(Beginning of RECORDED INFORMATION)
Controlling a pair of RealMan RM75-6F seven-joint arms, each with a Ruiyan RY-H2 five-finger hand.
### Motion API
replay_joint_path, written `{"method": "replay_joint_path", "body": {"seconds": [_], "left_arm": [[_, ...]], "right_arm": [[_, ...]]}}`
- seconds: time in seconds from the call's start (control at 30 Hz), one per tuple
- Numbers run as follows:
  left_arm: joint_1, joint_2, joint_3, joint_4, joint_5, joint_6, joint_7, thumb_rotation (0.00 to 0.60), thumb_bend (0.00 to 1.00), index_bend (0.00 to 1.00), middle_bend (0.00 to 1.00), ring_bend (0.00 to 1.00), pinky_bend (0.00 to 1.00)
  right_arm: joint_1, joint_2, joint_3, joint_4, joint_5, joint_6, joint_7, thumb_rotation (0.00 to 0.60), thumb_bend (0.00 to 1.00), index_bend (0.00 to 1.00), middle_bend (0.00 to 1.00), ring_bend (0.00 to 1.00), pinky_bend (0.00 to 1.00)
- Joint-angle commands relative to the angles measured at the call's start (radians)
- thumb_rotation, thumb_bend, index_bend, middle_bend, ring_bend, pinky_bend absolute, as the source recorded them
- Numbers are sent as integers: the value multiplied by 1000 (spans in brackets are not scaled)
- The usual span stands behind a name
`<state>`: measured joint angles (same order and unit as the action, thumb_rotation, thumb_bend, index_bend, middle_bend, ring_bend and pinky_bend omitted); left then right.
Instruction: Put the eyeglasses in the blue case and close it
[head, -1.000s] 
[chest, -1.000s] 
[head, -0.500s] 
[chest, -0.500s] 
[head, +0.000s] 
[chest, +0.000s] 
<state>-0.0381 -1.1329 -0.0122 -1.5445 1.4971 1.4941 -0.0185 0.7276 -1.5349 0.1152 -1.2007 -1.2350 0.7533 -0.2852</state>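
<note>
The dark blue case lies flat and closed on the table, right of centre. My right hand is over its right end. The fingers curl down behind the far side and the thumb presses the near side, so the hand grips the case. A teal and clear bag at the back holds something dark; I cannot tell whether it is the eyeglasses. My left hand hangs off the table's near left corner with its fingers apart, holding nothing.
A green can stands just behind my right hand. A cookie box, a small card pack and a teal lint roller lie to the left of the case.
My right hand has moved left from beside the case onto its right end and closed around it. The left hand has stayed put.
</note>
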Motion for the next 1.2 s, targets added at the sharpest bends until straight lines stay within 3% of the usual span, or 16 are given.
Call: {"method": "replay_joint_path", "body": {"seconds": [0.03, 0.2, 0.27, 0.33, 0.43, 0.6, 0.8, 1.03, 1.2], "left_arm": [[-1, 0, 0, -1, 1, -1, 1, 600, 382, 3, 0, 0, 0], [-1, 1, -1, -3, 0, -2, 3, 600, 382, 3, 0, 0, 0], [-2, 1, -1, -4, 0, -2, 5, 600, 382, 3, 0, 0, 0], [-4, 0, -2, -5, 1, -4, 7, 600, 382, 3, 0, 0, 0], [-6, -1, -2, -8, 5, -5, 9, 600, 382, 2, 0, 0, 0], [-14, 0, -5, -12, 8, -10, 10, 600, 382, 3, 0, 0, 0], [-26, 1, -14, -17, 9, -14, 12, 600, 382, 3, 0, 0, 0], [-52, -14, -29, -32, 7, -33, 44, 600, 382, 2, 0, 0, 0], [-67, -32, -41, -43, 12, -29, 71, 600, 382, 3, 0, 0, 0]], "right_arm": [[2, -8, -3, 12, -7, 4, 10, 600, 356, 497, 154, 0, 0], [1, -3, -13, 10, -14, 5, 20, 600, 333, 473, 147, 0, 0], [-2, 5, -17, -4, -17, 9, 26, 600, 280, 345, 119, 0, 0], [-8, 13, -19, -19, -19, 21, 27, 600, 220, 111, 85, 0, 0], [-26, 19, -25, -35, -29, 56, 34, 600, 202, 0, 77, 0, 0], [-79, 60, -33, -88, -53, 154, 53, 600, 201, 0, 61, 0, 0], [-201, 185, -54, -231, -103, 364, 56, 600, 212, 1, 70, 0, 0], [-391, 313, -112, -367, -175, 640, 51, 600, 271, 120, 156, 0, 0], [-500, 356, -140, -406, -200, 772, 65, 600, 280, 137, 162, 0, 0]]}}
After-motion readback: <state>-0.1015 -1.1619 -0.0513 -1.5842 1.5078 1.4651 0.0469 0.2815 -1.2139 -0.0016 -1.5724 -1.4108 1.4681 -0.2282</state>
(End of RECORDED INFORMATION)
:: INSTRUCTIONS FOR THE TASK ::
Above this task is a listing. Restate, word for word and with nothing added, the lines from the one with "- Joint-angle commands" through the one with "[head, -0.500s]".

:: FINAL ANSWER ::
- Joint-angle commands relative to the angles measured at the call's start (radians)
- thumb_rotation, thumb_bend, index_bend, middle_bend, ring_bend, pinky_bend absolute, as the source recorded them
- Numbers are sent as integers: the value multiplied by 1000 (spans in brackets are not scaled)
- The usual span stands behind a name
`<state>`: measured joint angles (same order and unit as the action, thumb_rotation, thumb_bend, index_bend, middle_bend, ring_bend and pinky_bend omitted); left then right.
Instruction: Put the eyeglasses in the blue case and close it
[head, -1.000s] 
[chest, -1.000s] 
[head, -0.500s] 

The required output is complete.